Based on animal reproduction studies, LUPRON DEPOT-PED may be associated with an increased risk of pregnancy complications, including early pregnancy loss and fetal harm. In animal reproduction studies, subcutaneous administration of leuprolide acetate to rabbits during the period of organogenesis caused embryo-fetal toxicity, decreased fetal weights and a dose-dependent increase in major fetal abnormalities in animals at doses less than the recommended human dose based on body surface area using an estimated daily dose. A similar rat study also showed increased fetal mortality and decreased fetal weights but no major fetal abnormalities at doses less than the recommended human dose based on body surface area using an estimated daily dose ( see Data ). The estimated background risk of major birth defects and miscarriage for the indicated population is unknown.

In the US general population, the estimated background risk of major birth defects and miscarriage in clinically recognized pregnancies is 2% - 4% and 15% -20%, respectively. Data Animal Data When administered on day 6 of pregnancy at test dosages of 0.00024 mg/kg, 0.0024 mg/kg, and 0.024 mg/kg (doses less than the recommended human dose) to rabbits, leuprolide acetate produced a dose-related increase in malformations comprised primarily of segmental and fusion defects of the skeleton and skull. Similar studies in rats failed to demonstrate an increase in fetal malformations.

There was increased fetal mortality and decreased fetal weights with the two higher doses of leuprolide acetate in rabbits and with the highest dose (0.024 mg/kg) in rats.

Pediatric Use The safety and effectiveness of LUPRON DEPOT-PED for the treatment of CPP has been established in pediatric patients 1 years of age and older.

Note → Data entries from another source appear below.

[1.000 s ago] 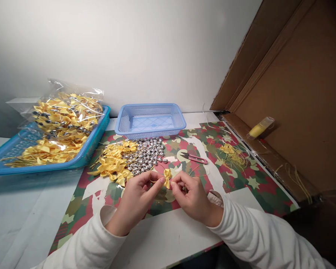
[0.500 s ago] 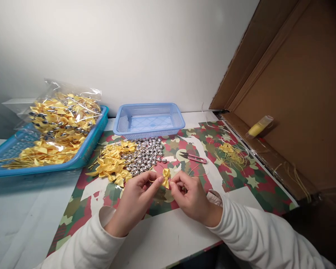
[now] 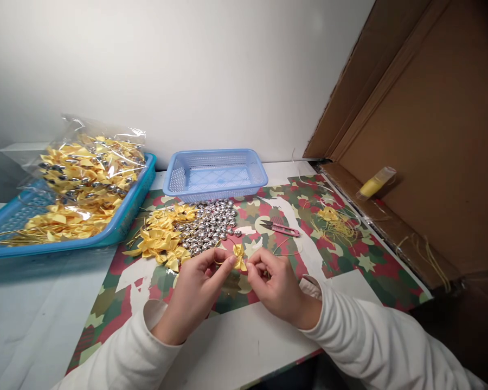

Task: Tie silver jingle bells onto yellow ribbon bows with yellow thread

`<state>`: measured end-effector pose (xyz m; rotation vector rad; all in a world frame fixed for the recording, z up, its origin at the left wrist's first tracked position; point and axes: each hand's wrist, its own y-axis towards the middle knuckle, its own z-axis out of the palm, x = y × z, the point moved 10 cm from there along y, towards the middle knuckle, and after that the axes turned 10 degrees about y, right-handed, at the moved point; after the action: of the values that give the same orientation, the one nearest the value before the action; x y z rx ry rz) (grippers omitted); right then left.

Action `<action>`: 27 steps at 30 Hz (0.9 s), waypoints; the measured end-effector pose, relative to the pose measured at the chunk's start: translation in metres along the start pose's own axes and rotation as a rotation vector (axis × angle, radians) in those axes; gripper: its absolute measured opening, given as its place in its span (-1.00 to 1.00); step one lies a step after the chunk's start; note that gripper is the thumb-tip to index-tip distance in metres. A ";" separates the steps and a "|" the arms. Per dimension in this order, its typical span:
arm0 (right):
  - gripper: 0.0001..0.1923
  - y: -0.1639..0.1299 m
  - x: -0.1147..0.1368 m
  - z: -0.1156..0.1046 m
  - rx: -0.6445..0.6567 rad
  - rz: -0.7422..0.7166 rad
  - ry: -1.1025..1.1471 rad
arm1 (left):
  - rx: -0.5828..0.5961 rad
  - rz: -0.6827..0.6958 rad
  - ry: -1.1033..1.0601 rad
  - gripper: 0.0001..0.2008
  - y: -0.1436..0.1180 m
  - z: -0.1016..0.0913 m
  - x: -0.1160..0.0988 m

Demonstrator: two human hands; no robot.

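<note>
A brown cardboard box [image 3: 431,135] stands open well off to the right of the fingers, a yellow tube [image 3: 376,184] lying inside it. Far to their left a teal tray [image 3: 126,216] holds a clear bag of yellow bows and bells [image 3: 91,162]. Beyond the fingers sits a light blue basket [image 3: 215,176] at the far edge of the camouflage-print mat [image 3: 350,260]. Between basket and fingers lie a heap of silver bells [image 3: 213,225] and, just left of it, a pile of yellow ribbon bows [image 3: 162,238]. Pink thread snips [image 3: 280,228] rest just past the right fingers. The left hand [image 3: 195,290] and right hand [image 3: 274,287] meet above the mat, thumb and forefinger of each pinched closed on one small yellow bow [image 3: 239,257] with a thin gold cord looping from it.
</note>
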<state>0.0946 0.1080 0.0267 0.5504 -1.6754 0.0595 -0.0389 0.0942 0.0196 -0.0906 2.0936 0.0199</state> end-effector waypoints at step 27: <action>-0.88 -0.001 -0.004 0.001 0.000 0.035 0.054 | -0.019 -0.014 -0.071 -0.73 -0.002 0.001 0.000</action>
<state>0.0941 0.1078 0.0224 0.5149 -1.6326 0.0992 -0.0377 0.0927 0.0186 -0.1149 2.0223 0.0342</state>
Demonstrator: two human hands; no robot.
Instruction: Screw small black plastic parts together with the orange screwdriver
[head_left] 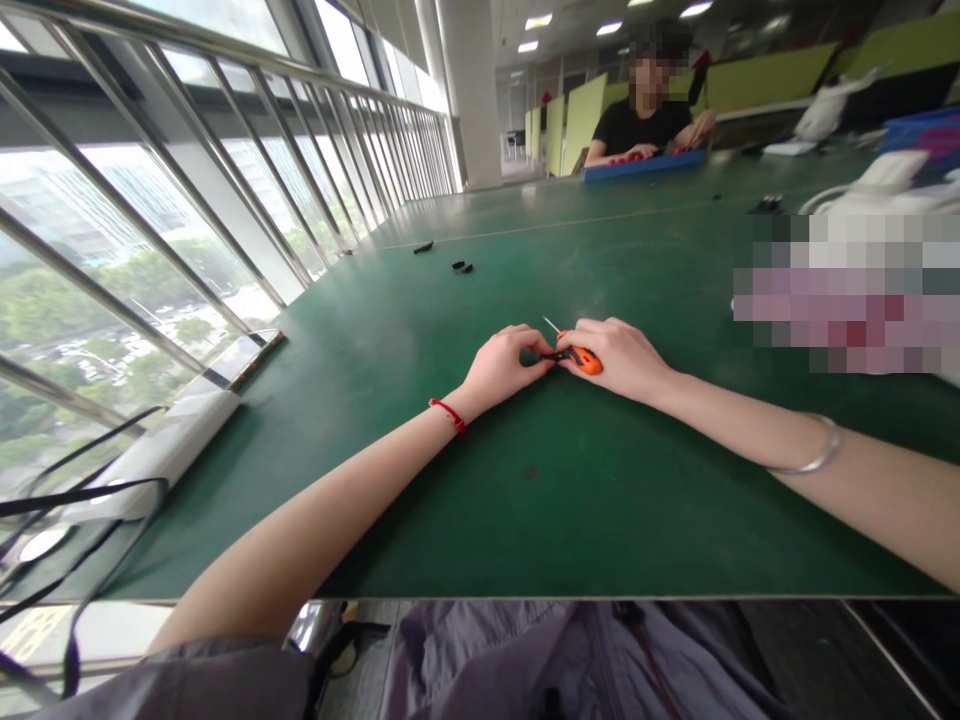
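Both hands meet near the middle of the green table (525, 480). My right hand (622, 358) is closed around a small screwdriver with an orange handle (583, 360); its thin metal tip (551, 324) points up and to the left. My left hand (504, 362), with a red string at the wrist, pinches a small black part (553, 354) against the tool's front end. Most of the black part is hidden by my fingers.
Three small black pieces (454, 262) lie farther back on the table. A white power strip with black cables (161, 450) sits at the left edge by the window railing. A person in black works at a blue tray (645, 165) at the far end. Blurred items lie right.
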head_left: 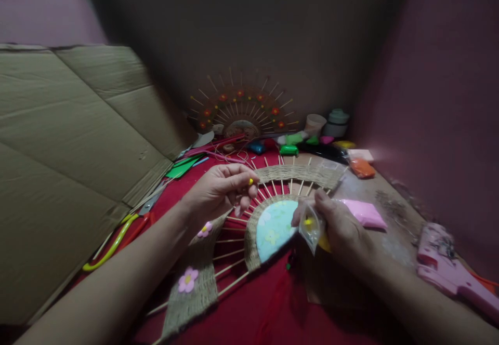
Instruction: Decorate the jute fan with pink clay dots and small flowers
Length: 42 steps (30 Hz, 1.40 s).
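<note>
Above woven fan (292, 174), partly on red cloth (234, 316) | pinching small yellow piece (250, 182) in left hand (224, 191) | holding clear packet (311, 230) in right hand (345, 228) | seemingly part-decorated, with two yellow-centred pink flowers (188, 280) at left, none visible at right, mid-stretch hidden by left hand

Beyond the left hand (220, 191) and right hand (345, 228) rises a plain, dark grey-brown wall (249, 23) — deep in shadow. Right of the right hand stands a smooth mauve-pink wall (440, 106), faintly lit low down. Left of the left hand, a tall, creased tan cardboard panel (70, 127) slants before a pale lilac wall (39, 7) — the light dim throughout.
</note>
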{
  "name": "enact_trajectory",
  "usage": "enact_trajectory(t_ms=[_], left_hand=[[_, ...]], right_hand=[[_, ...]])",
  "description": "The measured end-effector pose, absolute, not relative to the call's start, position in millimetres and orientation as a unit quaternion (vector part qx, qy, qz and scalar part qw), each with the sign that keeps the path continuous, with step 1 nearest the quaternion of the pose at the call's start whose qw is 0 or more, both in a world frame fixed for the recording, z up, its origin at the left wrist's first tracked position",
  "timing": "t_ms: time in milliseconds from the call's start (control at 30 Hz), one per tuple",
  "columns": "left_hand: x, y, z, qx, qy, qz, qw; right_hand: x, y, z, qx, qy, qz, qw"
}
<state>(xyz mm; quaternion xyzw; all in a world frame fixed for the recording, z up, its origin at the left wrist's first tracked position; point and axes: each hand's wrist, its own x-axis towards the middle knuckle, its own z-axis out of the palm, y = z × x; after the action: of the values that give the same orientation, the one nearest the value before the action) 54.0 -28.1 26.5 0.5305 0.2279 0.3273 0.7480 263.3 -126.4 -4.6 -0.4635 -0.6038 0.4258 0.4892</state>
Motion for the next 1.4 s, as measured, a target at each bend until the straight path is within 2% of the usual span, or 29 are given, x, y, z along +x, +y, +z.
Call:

Use of LUPRON DEPOT-PED for this indication is supported by evidence from two pivotal, open label clinical studies of 139 pediatric patients with central precocious puberty with an age range of 1 to 11 years . The safety and effectiveness of LUPRON DEPOT-PED have not been established in pediatric patients less than 1 year old.

Hypersensitivity to GnRH, GnRH agonists or any of the excipients in LUPRON DEPOT-PED. Anaphylactic reactions to synthetic GnRH or GnRH agonists have been reported . Pregnancy: LUPRON DEPOT-PED may cause fetal harm . Hypersensitivity reactions to GnRH, GnRH agonists or any of the excipients in LUPRON DEPOT-PED Pregnancy

No specific antidotes for LUPRON DEPOT-PED are known. Contact Poison Control (1-800-222-1222) for latest recommendations. In cases of overdosage, standard of care monitoring and management principles should be followed.